Manch Autofahrer ist sonderbar. Ganz besonders der eine heute morgen in der Lothringerstraße in Aachen.
Die Lothringerstraße ist eine schmale Seitenstraße, die bald Aachens erste Fahrradstraße werden soll. Bis jetzt noch wird sie links und rechts beparkt. Bis zur Hälfte ist sie eine Einbahnstraße. In der Mitte gibt es dann auf der linken Seite eine Parkhausausfahrt, ab der dann die Straße in beide Richtungen mit Autos befahren werden darf.
Ich fahre also heute morgen gemütlich den Einbahnstraßenteil entlang und lasse die Gedanken schweifen. Wie sich in Zukunft das Radfahren auf der Fahrradstraße wohl anfühlen wird, wenn der linke Parkstreifen dafür weggefallen ist. Dass erst der Aufschrei gegen die wegfallenden Parkplätze da war und als dieser verhallt war, dann das Jammern einsetzte, weil auch vier Bäume gefällt werden sollen, für die es sechs Neupflanzungen geben wird. Weshalb man unbedingt an der Parkhauszufahrt festhält, obwohl man mit der Schließung dieser einen Zufahrt viel Auto- und Schleichverkehr aus der Straße heraushalten könnte. Die Gedanken schweifen...

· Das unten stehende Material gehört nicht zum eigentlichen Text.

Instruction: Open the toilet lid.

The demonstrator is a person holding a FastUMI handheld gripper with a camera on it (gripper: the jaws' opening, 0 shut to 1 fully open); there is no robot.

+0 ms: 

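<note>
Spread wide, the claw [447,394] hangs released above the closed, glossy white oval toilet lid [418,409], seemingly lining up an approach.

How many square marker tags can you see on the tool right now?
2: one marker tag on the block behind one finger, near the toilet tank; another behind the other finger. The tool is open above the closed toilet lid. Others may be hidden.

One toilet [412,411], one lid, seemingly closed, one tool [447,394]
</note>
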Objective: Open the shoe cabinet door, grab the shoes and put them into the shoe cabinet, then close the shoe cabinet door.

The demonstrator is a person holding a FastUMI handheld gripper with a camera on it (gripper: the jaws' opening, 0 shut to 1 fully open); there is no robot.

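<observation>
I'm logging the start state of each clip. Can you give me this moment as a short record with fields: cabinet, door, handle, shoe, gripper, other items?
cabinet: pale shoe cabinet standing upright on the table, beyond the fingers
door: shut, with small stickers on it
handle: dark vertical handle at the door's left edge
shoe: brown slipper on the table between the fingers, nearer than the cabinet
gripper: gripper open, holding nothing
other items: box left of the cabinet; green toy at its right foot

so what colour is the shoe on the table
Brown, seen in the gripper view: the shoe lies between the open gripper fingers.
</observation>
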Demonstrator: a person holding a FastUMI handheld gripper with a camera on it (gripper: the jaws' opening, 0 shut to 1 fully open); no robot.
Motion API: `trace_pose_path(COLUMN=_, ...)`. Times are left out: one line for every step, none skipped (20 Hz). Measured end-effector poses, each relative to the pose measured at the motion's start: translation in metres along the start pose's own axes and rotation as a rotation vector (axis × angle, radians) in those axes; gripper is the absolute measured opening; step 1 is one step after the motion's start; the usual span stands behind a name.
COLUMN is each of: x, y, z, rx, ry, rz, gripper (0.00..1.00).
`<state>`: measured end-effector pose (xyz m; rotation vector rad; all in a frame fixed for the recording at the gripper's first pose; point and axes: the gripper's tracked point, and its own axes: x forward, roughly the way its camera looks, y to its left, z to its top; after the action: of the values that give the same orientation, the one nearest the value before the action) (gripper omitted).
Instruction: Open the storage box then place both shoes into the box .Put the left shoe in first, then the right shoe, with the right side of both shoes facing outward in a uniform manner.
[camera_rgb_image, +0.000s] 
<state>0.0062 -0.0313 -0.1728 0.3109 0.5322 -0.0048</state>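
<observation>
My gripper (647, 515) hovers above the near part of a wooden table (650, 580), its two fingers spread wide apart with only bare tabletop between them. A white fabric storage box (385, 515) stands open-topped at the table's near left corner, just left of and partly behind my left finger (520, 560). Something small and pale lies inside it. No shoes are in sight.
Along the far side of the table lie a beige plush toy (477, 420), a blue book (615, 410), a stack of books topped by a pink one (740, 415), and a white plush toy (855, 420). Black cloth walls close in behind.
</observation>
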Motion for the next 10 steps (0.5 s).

Just in diesem Augenblick fährt noch eilig ein Kleinwagen aus der Parkhausausfahrt knapp vor mir heraus, um gleich schon wieder zu
bremsen, weil der PKW davor herumbummelnd die Bremslichter leuchten lässt. Vielleicht ist dieser auf Parkplatzsuche am rechten Straßenrand? Keine Ahnung. Irgendwann fährt er und mein drängeliger Kleinwagenfahrer hat freie Fahrt.
Jede Omma ohne Pedelec hätte bei diesem Tempo vermutlich schon die Augen gerollt. Wäre ausreichend Platz vorhanden und hätte ich es eilig, dann würde ich mich links daran vorbeimachen. Da aber beides nicht vorhanden ist, rolle ich gelangweilt hinterher.
Fast Schritttempo. Er blinkt nach rechts. Langsam fährt er immer weiter nach links auf die Gegenspur. Blinkt weiterhin nach rechts. Ich bleibe dahinter und bin gespannt, was das werden soll. Zwei Ideen habe ich. Idee eins: Er holt groß aus, um nach rechts in die nächste Straße abzubiegen. Idee zwei: Irgendwo zwischen den parkenden Autos ist eine schmale Hof- oder Garageneinfahrt, die ich nicht kenne und die er nun anpeilt. Jedenfalls scheint beides schwierig zu treffen zu sein.
Dann bleibt er auf der linken Fahrspur nach rechts blinkend stehen. Ich bleibe auch stehen. Fuß auf dem Boden. Warten. Länger warten. Dann beginnt der Herr Leone - manchmal schäme ich mich für ihn - laut zu moppern: "Ich bin ja schon gespannt, was das hier werden soll! Nicht jeder hat so viel Zeit an einem schönen Morgen wie diesem! ..."
Endlich kommt wieder Bewegung ins Spiel. Der Kleinwagen wagt langsam den Bogen in die abgehende Nebenstraße, gleichzeitig senkt sich das Seitenfenster. Lungenfunktions- und Hörtest waren erfolgreich. Jetzt ist er an der Reihe:
"Ich hätte dich ja vorbeigelassen. Idiot."
Selten so gelacht. Wie konnte ich nur davon ausgehen, dass es sich bei diesem freundlichen Angebot um eine perfide Falle handelt?